● **EXERCISE REQUIREMENTS**: From the data below, set down exactly the lines between the one holding "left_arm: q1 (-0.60" and the one holding "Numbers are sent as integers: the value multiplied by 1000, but", inclusive, and no others.

● **THE DATA**:
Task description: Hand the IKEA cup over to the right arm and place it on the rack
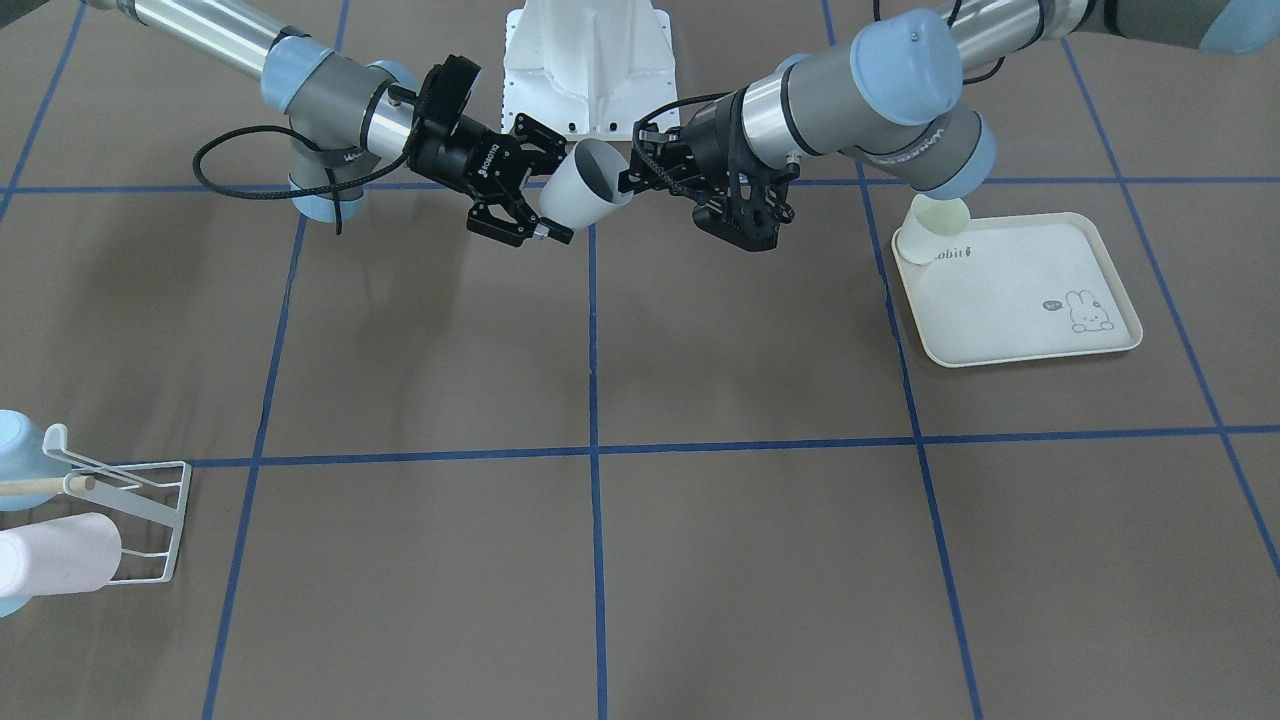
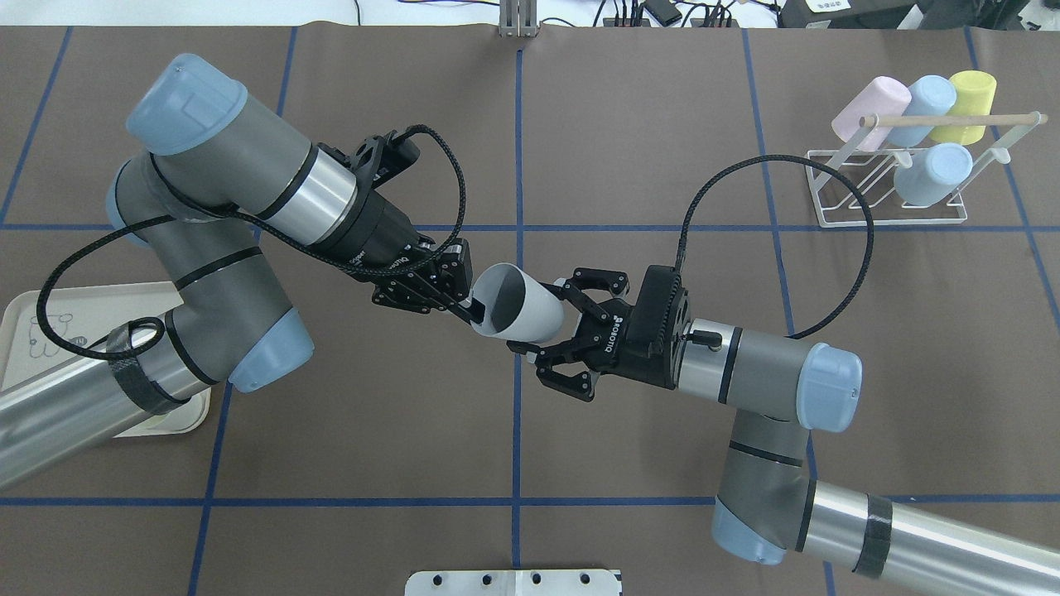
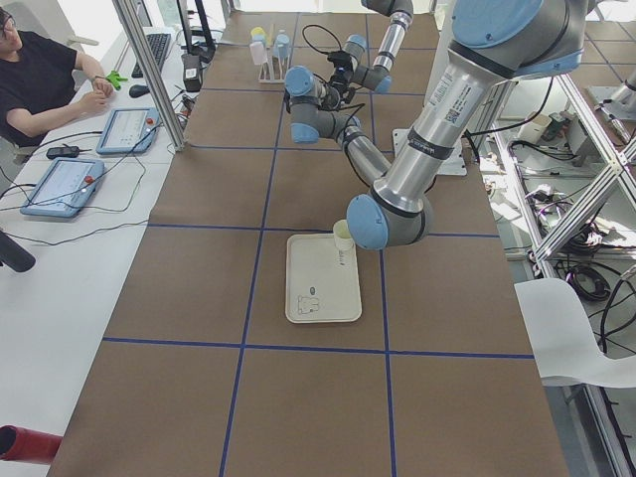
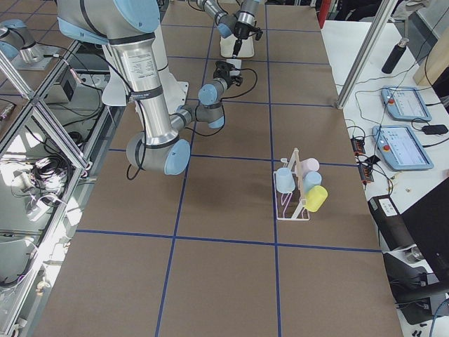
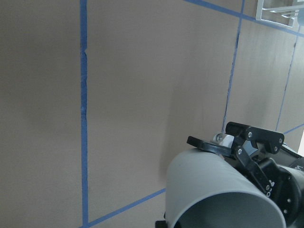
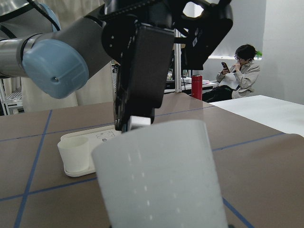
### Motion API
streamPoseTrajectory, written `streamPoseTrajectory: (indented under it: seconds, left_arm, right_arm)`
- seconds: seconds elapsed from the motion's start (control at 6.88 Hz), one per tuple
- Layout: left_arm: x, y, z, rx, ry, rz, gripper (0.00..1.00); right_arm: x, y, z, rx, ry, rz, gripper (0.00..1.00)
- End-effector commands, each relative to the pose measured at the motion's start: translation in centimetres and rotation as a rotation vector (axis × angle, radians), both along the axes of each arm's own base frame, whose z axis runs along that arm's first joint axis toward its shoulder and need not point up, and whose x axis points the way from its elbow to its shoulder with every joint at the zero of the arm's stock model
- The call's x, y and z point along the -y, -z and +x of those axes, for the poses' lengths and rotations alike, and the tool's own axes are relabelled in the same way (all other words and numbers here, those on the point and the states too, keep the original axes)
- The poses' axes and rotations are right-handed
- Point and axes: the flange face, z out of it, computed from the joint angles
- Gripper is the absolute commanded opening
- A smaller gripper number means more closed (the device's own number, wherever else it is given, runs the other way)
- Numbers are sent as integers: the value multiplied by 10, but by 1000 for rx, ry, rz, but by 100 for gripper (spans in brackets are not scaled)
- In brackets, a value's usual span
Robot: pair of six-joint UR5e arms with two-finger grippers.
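The IKEA cup (image 2: 522, 313), pale grey-white, hangs on its side above the middle of the table. My left gripper (image 2: 472, 305) is shut on its rim, one finger inside the mouth. My right gripper (image 2: 546, 319) is open, with its fingers straddling the cup's base end and a small gap on each side. The front-facing view shows the same cup (image 1: 585, 190) between the left gripper (image 1: 640, 175) and the right gripper (image 1: 563, 193). It fills the right wrist view as the cup (image 6: 156, 175). The rack (image 2: 890, 211), white wire with a wooden rod (image 2: 952, 120), stands at the far right.
Several pastel cups hang on the rack (image 1: 150, 500). A cream rabbit-print tray (image 1: 1010, 290) on my left side holds a cream cup (image 1: 935, 230). The white robot base (image 1: 590, 70) sits behind the grippers. A person (image 3: 45, 79) sits at a side desk.
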Motion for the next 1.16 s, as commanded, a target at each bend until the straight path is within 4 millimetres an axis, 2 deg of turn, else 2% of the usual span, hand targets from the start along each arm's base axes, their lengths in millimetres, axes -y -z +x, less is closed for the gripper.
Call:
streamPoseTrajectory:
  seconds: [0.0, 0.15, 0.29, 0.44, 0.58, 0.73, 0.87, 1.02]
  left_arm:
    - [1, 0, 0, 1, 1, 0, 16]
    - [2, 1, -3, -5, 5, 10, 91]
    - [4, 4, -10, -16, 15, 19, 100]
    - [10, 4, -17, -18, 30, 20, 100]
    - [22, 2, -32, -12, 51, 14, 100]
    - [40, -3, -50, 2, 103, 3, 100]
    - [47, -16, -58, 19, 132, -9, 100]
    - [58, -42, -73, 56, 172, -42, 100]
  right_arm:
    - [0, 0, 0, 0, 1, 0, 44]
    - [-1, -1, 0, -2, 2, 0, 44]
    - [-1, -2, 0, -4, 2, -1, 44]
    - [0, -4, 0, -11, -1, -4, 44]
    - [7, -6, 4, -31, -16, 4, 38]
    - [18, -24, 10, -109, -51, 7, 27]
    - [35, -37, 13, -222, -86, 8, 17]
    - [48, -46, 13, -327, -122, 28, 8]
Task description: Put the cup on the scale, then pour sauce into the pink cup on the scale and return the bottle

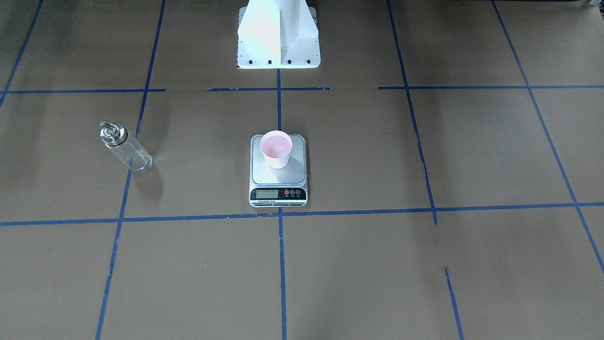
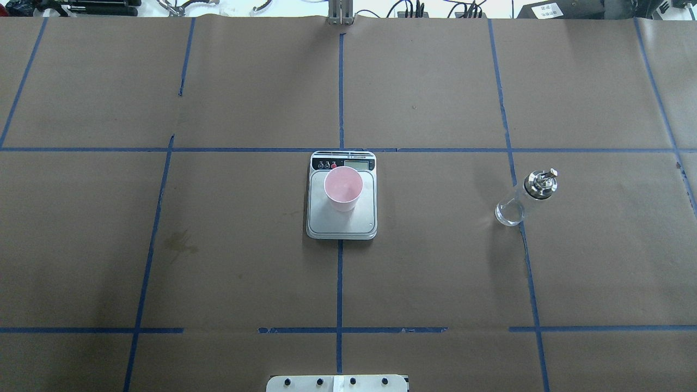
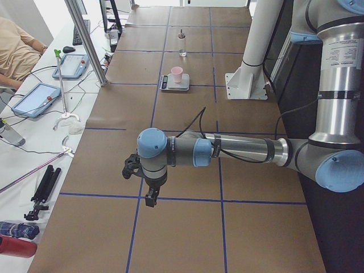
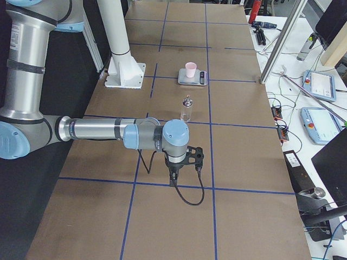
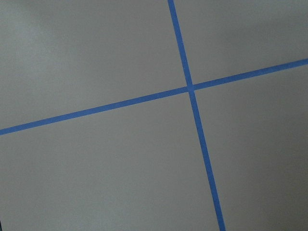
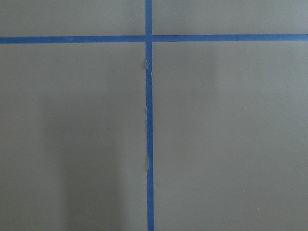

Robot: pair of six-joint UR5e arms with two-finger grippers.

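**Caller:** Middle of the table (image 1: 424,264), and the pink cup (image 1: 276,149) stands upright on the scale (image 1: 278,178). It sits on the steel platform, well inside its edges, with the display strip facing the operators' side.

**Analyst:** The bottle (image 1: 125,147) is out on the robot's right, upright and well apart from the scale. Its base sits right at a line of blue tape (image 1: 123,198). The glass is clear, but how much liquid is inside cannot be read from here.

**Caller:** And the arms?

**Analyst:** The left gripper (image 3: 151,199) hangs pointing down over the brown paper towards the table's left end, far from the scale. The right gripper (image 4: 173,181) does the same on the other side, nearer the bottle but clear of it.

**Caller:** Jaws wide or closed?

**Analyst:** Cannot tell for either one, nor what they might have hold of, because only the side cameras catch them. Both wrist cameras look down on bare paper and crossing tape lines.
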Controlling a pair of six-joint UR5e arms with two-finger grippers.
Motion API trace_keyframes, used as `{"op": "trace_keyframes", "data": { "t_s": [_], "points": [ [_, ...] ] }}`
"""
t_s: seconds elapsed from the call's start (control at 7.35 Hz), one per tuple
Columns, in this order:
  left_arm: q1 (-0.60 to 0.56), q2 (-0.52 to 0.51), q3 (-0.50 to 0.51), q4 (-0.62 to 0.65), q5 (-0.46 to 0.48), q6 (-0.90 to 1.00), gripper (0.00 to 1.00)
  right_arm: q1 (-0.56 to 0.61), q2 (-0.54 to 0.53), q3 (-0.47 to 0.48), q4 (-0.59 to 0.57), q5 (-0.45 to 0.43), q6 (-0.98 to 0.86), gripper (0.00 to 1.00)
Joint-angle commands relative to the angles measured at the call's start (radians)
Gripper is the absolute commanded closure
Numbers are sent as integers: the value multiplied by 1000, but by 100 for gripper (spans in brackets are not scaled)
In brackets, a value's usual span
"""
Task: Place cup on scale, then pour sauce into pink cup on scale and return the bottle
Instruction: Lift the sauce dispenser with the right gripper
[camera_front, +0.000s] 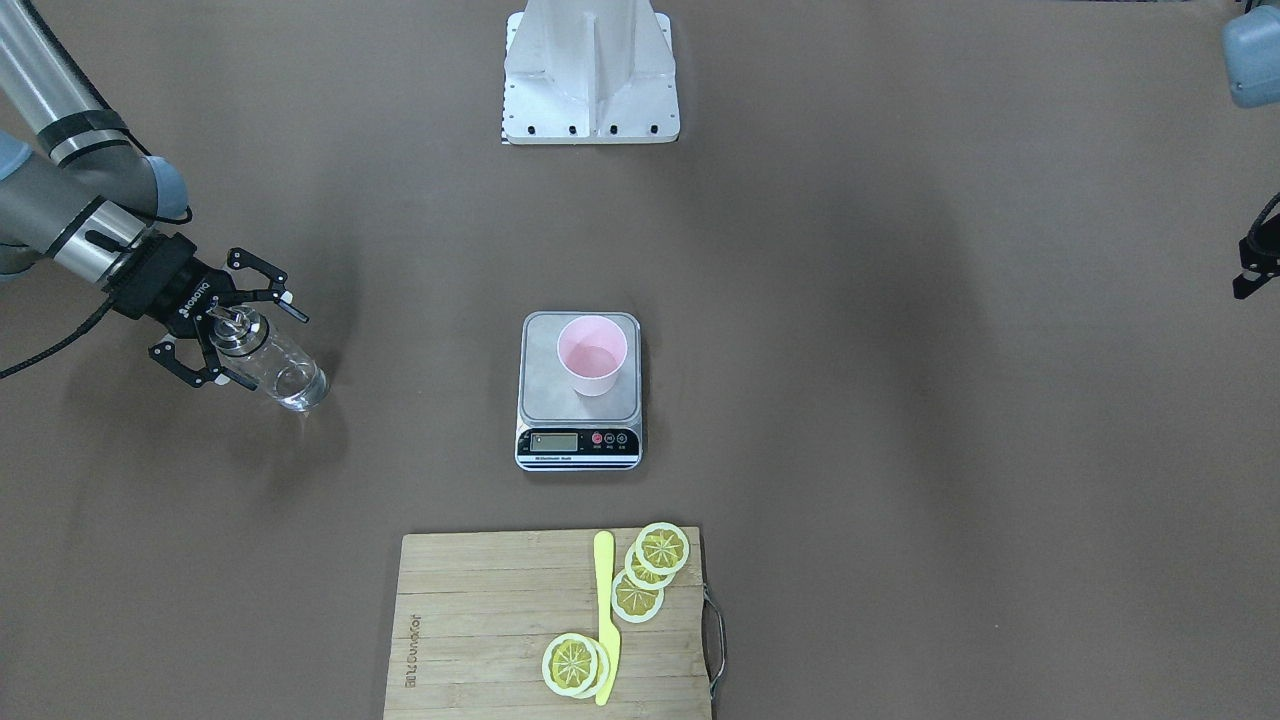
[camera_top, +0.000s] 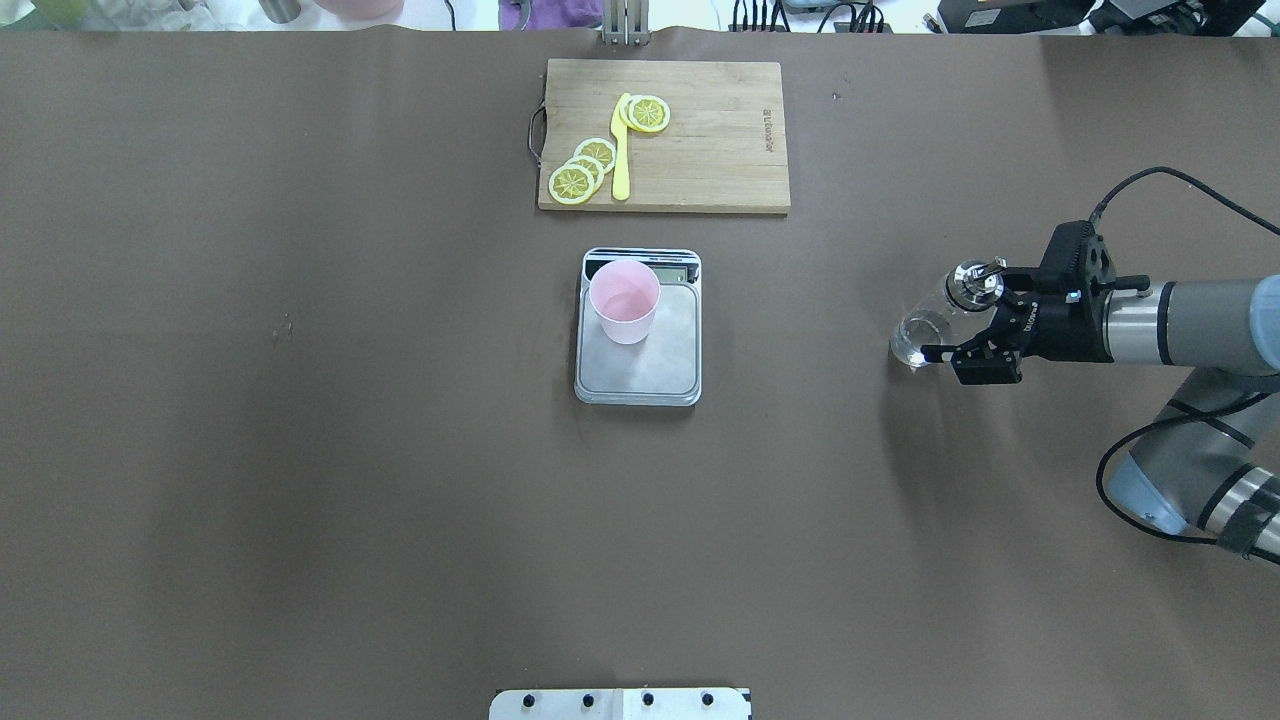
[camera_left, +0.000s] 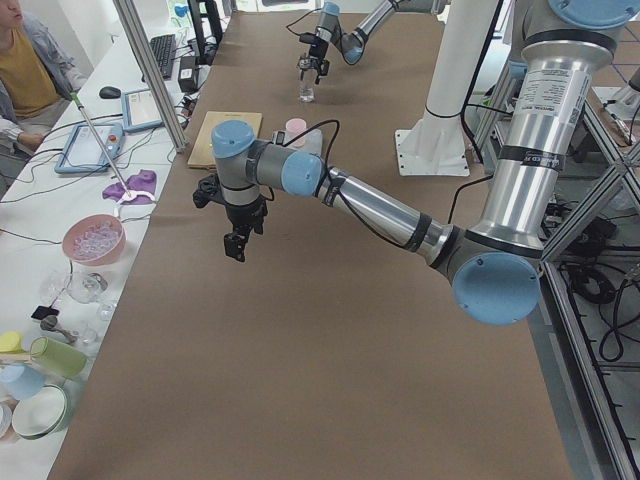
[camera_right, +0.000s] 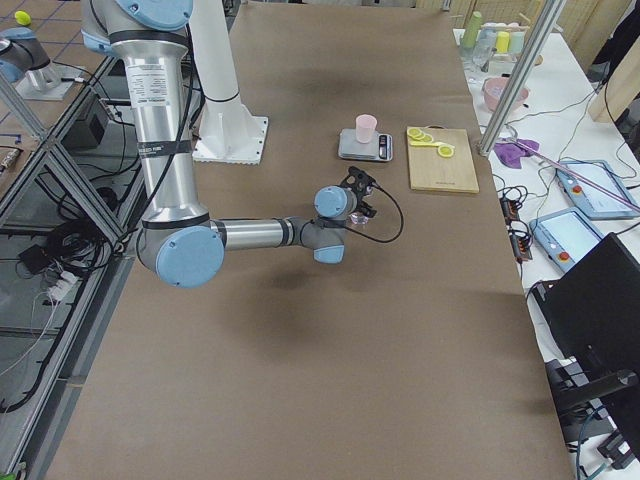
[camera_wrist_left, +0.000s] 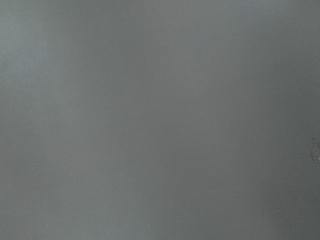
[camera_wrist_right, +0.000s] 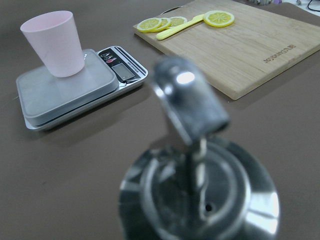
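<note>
Bottle (camera_front: 285, 372): stands upright on the table near the edge on the robot's right, about halfway between the robot-side and far edges.

- Right pincer (camera_front: 272, 350) is spread wide, one finger on each side of the bottle's upper end. There are gaps on both sides and nothing is clamped. The wrist view looks straight down onto the metal collar (camera_wrist_right: 200, 200) and spout (camera_wrist_right: 187, 100).
- Handling, my read:
  - Glass is rigid, smooth and breakable.
  - It's probably light, but I can't make out the fill level.
  - The collar is polished and likely slick, and the spout is too thin to hold.
  - I'd close on the glass body just under the collar, with moderate force and jaws square to the cylinder.
- Cup (camera_front: 592, 352) sits upright on the scale (camera_front: 545, 395) at the table's middle, well apart from the bottle.
- Cutting board (camera_front: 480, 620) with lemon slices is at the middle of the far edge.
- Left pincer (camera_left: 234, 245) hangs toward the left edge. I can't tell whether it is open or closed.
</note>
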Motion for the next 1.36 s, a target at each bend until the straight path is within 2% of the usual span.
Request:
{"op": "trace_keyframes", "data": {
  "t_s": [0.0, 0.54, 0.95, 1.09, 1.22],
  "points": [
    [0, -4, -8, 8, 1, -2, 2, -7, 31, -93, 102, -78, 15, 2],
    [-1, -20, -16, 37, 3, -8, 2, -62, 43, -125, 193, -120, 37, 3],
    [-3, -18, -14, 37, 3, -8, 2, -75, 48, -128, 195, -138, 38, 5],
    [-4, -18, -16, 37, 3, -8, 2, -75, 56, -130, 193, -151, 41, 7],
    [-4, -18, -17, 37, 3, -8, 2, -73, 56, -138, 195, -151, 42, 12]
  ]
}}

● **TASK ANSWER**:
  left_arm: q1 (-0.60 to 0.56), q2 (-0.52 to 0.51), q3 (-0.50 to 0.51), q4 (-0.62 to 0.65), q5 (-0.46 to 0.48), q6 (-0.90 to 1.00), gripper (0.00 to 1.00)
  right_arm: q1 (-0.56 to 0.61), q2 (-0.54 to 0.53), q3 (-0.47 to 0.48), q4 (-0.59 to 0.57), q5 (-0.45 to 0.43), q6 (-0.98 to 0.86), gripper (0.00 to 1.00)
Joint-angle commands relative to the angles measured at the call's start (radians)
Gripper is the absolute commanded closure
Numbers are sent as integers: the value multiplied by 1000, but by 100 for gripper (spans in brackets are not scaled)

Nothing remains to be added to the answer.